Notwithstanding the musical standards are the whispers of a scandalous mystery underpinning the festivities. Following one or two red herrings (in the form of literal false alarms), the captain and crew interrogate some of the happy-to-oblige guests, hoping to understand the urgent issue at hand. This storyline, which introduces a third principal character, culminates like a Golden Age Hollywood film as eventgoers swill their third cocktail — a choice between a coconut colada amusingly called “Sea Horsin’ Around” (in an adorable seahorse mug) and a coffee colada humorously deemed “Monkey Sea Monkey Do” (in a monkey-head mug).
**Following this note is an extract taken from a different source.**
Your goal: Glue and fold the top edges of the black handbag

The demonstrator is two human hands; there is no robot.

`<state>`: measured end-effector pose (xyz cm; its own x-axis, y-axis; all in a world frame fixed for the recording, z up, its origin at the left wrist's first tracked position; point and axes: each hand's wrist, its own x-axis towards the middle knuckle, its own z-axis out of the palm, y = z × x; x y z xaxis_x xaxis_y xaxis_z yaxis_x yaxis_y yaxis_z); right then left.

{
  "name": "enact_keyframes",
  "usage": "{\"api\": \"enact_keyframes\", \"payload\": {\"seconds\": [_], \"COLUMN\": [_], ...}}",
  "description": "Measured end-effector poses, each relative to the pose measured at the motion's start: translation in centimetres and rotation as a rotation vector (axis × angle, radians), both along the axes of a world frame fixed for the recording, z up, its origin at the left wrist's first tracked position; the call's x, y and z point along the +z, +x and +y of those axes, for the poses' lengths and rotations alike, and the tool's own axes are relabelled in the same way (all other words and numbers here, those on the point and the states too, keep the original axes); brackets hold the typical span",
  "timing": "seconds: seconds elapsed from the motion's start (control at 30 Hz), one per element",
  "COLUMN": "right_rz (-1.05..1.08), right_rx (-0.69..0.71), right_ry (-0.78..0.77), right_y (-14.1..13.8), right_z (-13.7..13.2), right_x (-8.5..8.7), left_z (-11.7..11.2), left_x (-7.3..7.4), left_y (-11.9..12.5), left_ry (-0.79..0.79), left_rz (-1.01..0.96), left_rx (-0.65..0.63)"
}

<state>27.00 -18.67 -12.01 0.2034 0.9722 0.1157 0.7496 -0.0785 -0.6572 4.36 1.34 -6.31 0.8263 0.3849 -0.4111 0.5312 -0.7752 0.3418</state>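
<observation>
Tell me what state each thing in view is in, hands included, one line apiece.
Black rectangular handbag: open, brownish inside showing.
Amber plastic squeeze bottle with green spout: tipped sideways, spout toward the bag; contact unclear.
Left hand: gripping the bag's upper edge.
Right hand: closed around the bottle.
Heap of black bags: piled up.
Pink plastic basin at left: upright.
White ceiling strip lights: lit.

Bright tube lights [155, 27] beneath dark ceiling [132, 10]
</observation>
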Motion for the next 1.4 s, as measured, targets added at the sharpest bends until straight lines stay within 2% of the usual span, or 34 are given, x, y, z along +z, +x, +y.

As the outcome of the conundrum is unfurled, patrons will find themselves hooting, hollering, and laughing along the way.
Of note is that, because the three cocktails (or four — with the VIP option, which comes with a souvenir flask) come out in quick succession during the comparatively short timeframe, it is advised that guests take an Uber or Lyft if they intend to knock back all their beverages; at the very least, a meal should be had prior to attending and absorbing the generous alcohol packed into their refreshments. That said, for those who are abstinent, non-alcoholic versions are offered as well.
Furthermore, as wonderful as the talent is from both a musical and improv-acting standpoint, it would be nicer to perhaps meet additional characters and be immersed in more plot lines. Nevertheless, the show doesn’t overstay its welcome and leaves its patrons ultimately satisfied. The intimate ambiance of the Acey-Deucey Club, heightened by tropically flavorful drinks, contributes to a unique multisensory experience that ensures a jovial voyage had by everyone.
All in all, the Acey-Deucey Club: A Submarine-Themed Tiki Bar Experience is tantamount to a pleasure cruise that will have you excitedly bellowing “Aooga!” Just remember your alibi, as Captain Gray cautions on a few occasions, if asked about the exclusive getaway.
Tickets for the Acey-Deucey Club: A Submarine-Themed Tiki Bar Experience in Los Angeles can be purchased at this link for the following days/times:
– Thursdays and Fridays: 6:30 pm and 8:30 pm
– Saturdays: 12:30 pm, 2:30 pm, 4:30 pm, 6:30 pm, and 8:30 pm
– Sundays: 2:30 pm, 4:30 pm, and 6:30 pm
Following its stay in Los Angeles, the Acey-Deucey Club is expected to appear in San Francisco, Phoenix, and Houston.